• [TASK TO CARRY OUT]
Give again, word for word, each line from the top of the listing through the line that holds "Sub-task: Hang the".

◇ ◇ ◇

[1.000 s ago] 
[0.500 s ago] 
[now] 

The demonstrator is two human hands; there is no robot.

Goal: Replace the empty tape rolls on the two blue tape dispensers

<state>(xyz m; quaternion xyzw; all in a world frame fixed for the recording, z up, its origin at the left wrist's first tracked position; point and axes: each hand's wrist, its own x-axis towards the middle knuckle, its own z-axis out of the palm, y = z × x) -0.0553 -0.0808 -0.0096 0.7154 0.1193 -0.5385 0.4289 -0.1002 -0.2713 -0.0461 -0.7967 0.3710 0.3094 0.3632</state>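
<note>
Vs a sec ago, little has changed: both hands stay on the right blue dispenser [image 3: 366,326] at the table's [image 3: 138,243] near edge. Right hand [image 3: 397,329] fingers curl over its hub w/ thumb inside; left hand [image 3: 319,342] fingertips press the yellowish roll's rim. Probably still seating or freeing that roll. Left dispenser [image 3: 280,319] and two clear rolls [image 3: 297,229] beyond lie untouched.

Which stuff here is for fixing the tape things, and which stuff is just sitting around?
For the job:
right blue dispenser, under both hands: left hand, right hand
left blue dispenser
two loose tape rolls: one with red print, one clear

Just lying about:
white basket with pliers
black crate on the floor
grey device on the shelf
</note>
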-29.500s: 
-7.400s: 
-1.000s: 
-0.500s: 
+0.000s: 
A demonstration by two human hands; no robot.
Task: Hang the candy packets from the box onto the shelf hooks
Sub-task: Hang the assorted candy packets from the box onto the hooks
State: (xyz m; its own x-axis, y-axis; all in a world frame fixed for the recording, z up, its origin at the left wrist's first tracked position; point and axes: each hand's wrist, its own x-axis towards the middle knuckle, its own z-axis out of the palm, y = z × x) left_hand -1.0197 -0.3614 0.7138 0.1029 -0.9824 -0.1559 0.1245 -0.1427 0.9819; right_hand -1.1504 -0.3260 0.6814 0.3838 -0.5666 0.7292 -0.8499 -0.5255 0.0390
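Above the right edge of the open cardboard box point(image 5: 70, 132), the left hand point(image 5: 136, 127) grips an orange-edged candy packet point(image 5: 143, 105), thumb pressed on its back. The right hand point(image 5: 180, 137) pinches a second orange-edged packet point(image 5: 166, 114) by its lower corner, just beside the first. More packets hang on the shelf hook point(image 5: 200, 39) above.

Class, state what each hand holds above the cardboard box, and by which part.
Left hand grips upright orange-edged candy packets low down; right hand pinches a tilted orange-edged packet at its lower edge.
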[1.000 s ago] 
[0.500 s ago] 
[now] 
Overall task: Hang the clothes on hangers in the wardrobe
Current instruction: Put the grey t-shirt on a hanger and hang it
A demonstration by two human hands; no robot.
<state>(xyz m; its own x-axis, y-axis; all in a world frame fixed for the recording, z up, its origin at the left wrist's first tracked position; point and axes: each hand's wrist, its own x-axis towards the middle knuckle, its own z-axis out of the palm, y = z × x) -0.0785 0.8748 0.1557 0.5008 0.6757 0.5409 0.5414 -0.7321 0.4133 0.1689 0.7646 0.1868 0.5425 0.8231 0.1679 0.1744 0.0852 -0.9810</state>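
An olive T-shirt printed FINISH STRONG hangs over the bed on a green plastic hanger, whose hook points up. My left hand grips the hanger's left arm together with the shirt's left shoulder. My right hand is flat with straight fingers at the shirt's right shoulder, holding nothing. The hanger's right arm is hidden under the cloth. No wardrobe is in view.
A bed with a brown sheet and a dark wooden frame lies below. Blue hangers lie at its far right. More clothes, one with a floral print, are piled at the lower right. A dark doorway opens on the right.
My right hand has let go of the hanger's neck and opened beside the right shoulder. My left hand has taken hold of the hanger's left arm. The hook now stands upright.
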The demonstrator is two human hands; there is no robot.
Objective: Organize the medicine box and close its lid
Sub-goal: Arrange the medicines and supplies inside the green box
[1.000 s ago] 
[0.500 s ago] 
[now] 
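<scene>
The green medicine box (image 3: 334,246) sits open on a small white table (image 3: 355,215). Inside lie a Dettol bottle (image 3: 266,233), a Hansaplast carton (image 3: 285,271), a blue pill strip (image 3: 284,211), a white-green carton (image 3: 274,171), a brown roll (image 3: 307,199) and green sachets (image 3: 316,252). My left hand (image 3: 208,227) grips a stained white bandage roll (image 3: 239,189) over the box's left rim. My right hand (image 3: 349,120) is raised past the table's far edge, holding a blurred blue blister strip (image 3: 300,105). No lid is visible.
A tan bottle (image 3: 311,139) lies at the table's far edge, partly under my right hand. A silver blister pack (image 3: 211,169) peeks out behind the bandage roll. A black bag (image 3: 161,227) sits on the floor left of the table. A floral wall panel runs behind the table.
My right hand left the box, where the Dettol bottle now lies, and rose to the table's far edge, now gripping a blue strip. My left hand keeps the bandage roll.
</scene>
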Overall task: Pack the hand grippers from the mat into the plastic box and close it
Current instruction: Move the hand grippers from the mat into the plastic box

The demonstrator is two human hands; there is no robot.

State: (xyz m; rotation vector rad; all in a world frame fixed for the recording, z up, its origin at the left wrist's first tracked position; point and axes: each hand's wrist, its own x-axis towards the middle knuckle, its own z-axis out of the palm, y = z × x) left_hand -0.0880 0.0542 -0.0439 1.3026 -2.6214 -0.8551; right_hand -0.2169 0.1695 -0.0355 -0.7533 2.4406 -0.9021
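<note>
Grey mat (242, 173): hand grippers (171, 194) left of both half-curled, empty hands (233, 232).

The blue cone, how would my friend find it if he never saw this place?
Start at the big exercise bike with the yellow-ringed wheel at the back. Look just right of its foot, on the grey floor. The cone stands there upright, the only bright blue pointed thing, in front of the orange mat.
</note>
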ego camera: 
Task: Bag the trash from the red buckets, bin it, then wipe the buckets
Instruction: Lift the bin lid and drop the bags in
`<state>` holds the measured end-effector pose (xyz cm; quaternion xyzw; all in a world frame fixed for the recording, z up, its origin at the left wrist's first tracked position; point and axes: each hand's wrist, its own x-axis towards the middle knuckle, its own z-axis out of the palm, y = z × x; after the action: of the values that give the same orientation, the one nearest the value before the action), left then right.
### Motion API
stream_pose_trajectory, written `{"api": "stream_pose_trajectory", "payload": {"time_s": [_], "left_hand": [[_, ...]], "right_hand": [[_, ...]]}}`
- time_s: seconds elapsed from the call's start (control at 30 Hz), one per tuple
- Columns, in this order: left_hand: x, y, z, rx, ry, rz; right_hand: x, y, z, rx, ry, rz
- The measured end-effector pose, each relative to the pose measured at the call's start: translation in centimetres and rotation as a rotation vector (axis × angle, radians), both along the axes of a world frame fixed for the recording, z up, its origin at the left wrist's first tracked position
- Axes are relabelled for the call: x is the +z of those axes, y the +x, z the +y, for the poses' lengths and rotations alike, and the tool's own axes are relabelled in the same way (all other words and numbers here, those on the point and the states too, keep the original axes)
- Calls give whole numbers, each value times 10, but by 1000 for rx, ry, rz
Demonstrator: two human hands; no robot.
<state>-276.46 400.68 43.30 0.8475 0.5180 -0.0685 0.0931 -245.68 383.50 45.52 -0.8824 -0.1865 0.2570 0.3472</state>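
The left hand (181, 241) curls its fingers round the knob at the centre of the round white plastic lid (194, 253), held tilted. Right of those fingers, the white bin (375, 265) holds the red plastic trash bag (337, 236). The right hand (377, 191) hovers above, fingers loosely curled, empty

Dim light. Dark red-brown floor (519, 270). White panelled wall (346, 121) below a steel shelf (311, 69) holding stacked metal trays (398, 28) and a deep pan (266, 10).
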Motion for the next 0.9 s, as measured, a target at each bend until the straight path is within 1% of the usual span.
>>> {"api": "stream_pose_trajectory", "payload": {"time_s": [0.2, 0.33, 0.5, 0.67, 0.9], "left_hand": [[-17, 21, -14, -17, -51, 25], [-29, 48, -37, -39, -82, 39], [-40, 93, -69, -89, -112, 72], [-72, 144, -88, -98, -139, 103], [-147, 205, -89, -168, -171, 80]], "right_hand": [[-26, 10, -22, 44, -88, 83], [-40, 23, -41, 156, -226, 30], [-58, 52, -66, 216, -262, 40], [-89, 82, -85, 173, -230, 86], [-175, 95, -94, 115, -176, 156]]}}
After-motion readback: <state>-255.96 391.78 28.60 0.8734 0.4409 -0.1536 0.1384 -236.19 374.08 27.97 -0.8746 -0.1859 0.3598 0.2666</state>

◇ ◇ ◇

• [SOLUTION TO THIS EXERCISE]
[1.000 s ago] 
[0.500 s ago] 
[now] 

The demonstrator is two human hands; there is no robot.

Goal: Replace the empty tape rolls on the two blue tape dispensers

<state>(xyz m; quaternion xyzw; all in a world frame fixed for the recording, z up, its origin at the left wrist's first tracked position; point and axes: each hand's wrist, its own x-axis towards the middle knuckle, its own z-axis out of the palm, y = z × x) -0.0553 -0.0808 -0.0096 0.7154 0.1193 -0.5385 0.4289 -0.1002 -0.2713 -0.0461 -0.7967 0.3710 0.3094 0.3632</state>
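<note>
Vs a sec ago, little has changed: both hands stay on the right blue dispenser [image 3: 366,326] at the table's [image 3: 138,243] near edge. Right hand [image 3: 397,329] fingers curl over its hub w/ thumb inside; left hand [image 3: 319,342] fingertips press the yellowish roll's rim. Probably still seating or freeing that roll. Left dispenser [image 3: 280,319] and two clear rolls [image 3: 297,229] beyond lie untouched.

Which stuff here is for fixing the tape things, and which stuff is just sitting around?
For the job:
right blue dispenser, under both hands: left hand, right hand
left blue dispenser
two loose tape rolls: one with red print, one clear

Just lying about:
white basket with pliers
black crate on the floor
grey device on the shelf
</note>
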-29.500s: 
-7.400s: 
-1.000s: 
-0.500s: 
+0.000s: 
A demonstration by two human hands; no robot.
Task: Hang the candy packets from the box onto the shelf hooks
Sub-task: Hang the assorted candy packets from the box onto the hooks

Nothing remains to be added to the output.